On constate une nouvelle division internationale du travail : la production est hiérarchisée internationalement par des entreprises qui cherchent à tirer profit des différents marchés. Lafay (1979) montre que la spécialisation des économies est essentielle pour obtenir des gains à l’échange. Il faut éviter que le système productif soit trop dépendant de la conjoncture. Certaines politiques commerciales ont donc consisté à négocier des accords régionaux.

Ex : APEC, Mercosur, ALENA …

Ainsi pour la construction communautaire, la crise économique a favorisé la relance du processus d’intégration européen : les pays isolés ne pouvant efficacement redresser leurs économies.

Ex : crise du SMI pour l’intégration monétaire


II] La globalisation financière

La fin du système monétaire mis en place à Bretton Woods induit plusieurs bouleversements :

  • Le système monétaire international depuis Bretton Woods

Bretton Woods a connu un âge d’or jusqu’en 1968 garantissant la liquidité mondiale et favorisant en retour la confiance dans le système. Même si paradoxalement l’investissement national reste fortement lié à l’épargne nationale selon Feldstein & Horioka (1980).
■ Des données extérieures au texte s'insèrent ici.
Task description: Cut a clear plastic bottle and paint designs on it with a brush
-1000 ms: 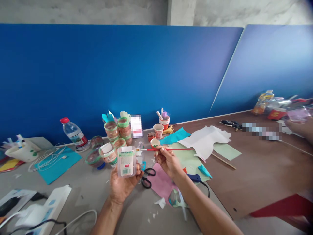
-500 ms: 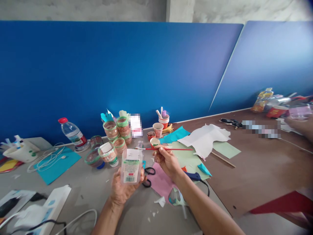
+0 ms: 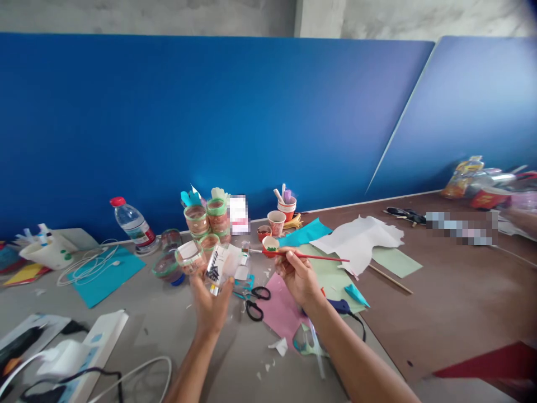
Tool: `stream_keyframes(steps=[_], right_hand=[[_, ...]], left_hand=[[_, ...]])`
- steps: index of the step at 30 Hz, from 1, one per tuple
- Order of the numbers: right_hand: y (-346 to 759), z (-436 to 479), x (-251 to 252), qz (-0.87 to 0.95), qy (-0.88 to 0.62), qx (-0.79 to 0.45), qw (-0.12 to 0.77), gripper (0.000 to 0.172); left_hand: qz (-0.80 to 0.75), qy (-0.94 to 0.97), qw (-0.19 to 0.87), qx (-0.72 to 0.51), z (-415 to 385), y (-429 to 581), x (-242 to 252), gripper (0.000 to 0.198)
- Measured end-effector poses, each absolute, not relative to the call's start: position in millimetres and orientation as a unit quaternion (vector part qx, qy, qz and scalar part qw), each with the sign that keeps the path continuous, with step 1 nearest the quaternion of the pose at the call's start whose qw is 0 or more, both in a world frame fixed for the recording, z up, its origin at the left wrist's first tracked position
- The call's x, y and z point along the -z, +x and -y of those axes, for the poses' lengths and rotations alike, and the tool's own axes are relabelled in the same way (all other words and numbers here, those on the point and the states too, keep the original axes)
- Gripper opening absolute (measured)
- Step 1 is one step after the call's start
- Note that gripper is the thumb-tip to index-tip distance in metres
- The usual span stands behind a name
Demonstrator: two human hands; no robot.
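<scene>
My left hand [image 3: 211, 307] is closed around a small clear plastic box [image 3: 227, 261], tilted, with dark marks on its near side. What lies inside the box I cannot make out. In my right hand [image 3: 297, 275] a thin red paintbrush [image 3: 325, 258] is pinched, held nearly level with its tip pointing left toward the box. Just behind the brush stands a small paper cup [image 3: 271, 244] with green in it. Black-handled scissors [image 3: 254, 309] lie between my hands, beside a pink paper sheet [image 3: 282, 305]. Paper cups with green rims [image 3: 196, 219] are stacked behind my left hand.
A water bottle [image 3: 135, 225], a white power strip [image 3: 98, 350] and cables are on the left. To the right lie white paper [image 3: 361, 238], a wooden stick [image 3: 392, 280] and a blue-handled tool [image 3: 339, 306]. Another person's hand [image 3: 522, 218] is at the far right.
My left hand has turned the plastic box, so its printed label no longer faces me. The brush stays in my right hand. The view has shifted slightly left.
</scene>
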State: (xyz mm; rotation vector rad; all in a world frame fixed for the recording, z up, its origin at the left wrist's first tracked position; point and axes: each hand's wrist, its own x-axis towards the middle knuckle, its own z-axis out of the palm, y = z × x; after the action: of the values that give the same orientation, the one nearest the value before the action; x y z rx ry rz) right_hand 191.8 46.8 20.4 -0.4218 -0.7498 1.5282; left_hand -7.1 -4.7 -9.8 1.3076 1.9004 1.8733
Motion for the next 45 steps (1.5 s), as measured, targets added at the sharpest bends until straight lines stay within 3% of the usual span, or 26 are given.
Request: stream_keyframes(steps=[9, 19, 22, 26, 34, 45], right_hand=[[186, -38, -21, 0.362, -0.203, -0.671, 0.614, 0.023], [178, -35, -17, 0.385, -0.238, -0.643, 0.618, 0.023], [177, -35, -15, 0.394, -0.241, -0.630, 0.624, 0.022], [178, -37, -14, 0.385, -0.244, -0.624, 0.635, 0.022], [178, -43, -11, 0.367, -0.272, -0.618, 0.639, 0.028], [180, -33, -22, 0.378, -0.222, -0.651, 0.619, 0.023]], left_hand=[[-0.626, 0.539, -0.120, -0.550, 3, -7, 14, 0.067], [-0.615, 0.553, -0.188, -0.529, 1, -8, 12, 0.064], [-0.636, 0.526, -0.155, -0.543, 2, -9, 12, 0.066], [-0.673, 0.460, -0.033, -0.578, 5, -8, 8, 0.063], [-0.613, 0.446, 0.173, -0.628, 7, -5, -5, 0.054], [-0.682, 0.425, 0.106, -0.586, 8, -6, 0, 0.053]])
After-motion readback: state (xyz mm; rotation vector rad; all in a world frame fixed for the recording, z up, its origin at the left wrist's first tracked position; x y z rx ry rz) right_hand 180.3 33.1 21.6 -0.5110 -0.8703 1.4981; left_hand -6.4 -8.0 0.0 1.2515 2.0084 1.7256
Depuis les accords de la Jamaïque de 1976 les Etats sont libres de leur politique de change : de nombreux systèmes ont été mis en place, Eichengreen (1996). Ex : changes fixes par rapport à une monnaie, changes flexibles, parités glissantes, currency board …

Dans ce contexte, la création de l’euro a simplifié le système monétaire international : le dollar reste la principale monnaie des échanges mondiaux suivie par l’euro. Ex : réduction des opérations de change de 19% entre 1998 et 2001

Plusieurs propositions de réforme du SMI existent mais qui supposent des accords politiques. La tendance actuelle est plus orientée vers des commentaires des déséquilibres par les G (7, 8 ou 20)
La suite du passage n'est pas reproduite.